CS: Lastly, MMA is as much a team sport as it is an individual one. Who would you like to thank?
MO: Honestly I want to take this opportunity to put down permanently on the internet for my mom to see how much I appreciate her. I need her to realize that despite my rough childhood and the fact that she still feels guilty about how I had to grow up, that it made me the woman I am today. She always gives me credit for raising her and stepping up as the adult in our family at an early age and even comes to me for advice now, but I wouldn’t be who I am without the life lessons I had along the way.

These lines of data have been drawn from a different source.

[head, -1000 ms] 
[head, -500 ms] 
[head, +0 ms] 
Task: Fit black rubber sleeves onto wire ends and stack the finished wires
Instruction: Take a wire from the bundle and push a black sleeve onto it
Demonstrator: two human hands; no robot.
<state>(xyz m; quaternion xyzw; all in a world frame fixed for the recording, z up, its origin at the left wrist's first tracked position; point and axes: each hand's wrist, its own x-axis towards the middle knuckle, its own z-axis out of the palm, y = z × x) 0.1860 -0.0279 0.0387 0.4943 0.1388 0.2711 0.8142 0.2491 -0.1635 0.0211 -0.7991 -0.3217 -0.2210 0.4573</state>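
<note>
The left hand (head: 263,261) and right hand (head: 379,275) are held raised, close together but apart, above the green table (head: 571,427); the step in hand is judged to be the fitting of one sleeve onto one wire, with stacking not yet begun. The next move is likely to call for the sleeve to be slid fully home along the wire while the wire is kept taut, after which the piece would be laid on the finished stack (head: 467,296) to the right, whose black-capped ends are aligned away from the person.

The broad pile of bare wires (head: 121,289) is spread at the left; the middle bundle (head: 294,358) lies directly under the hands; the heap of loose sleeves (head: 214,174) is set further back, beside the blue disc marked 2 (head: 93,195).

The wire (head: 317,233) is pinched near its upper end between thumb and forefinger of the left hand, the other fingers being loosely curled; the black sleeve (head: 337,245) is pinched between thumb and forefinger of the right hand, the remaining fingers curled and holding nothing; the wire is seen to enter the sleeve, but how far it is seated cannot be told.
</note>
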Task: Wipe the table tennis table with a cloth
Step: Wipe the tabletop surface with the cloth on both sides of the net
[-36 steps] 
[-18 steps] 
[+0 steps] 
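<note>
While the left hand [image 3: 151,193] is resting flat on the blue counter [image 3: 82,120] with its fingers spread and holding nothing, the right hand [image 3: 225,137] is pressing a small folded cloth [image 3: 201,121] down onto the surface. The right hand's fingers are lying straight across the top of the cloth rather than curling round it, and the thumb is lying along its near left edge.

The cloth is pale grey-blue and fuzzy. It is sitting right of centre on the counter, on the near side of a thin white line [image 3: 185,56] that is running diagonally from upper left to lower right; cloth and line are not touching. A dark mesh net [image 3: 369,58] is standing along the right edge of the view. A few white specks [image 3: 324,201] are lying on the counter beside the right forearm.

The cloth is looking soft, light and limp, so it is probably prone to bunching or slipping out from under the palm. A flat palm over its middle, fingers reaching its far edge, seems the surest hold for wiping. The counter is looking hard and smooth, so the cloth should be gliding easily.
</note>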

MO: A lot of people question my humor and sarcasm, but after you have seen and been through the things I have, you realize how trivial most of the things people take so seriously these days, truly are. That mind set has made me as strong as I am in every way, and I would not have that if it weren’t for my upbringing. I tend to learn the hard way anyways so I am most likely better off. Statistically I shouldn’t even be here. But thanks to her I am. So— thanks mom.
MO: To everyone that has supported me and believed in me even when I didn’t myself, I am grateful. Especially Team Quest and the coaches I had prior. All my current and past sponsors as well. And the ones I hope to work with in the future.
MO: And of course to everyone that still doesn’t believe in me-thank you for the opportunity to prove you wrong. If it were an expected smooth ride I don’t know if I think it would be worth it anyway.
MO: Lastly, thank you to Janet and Shannon and everyone that has made Invicta a reality.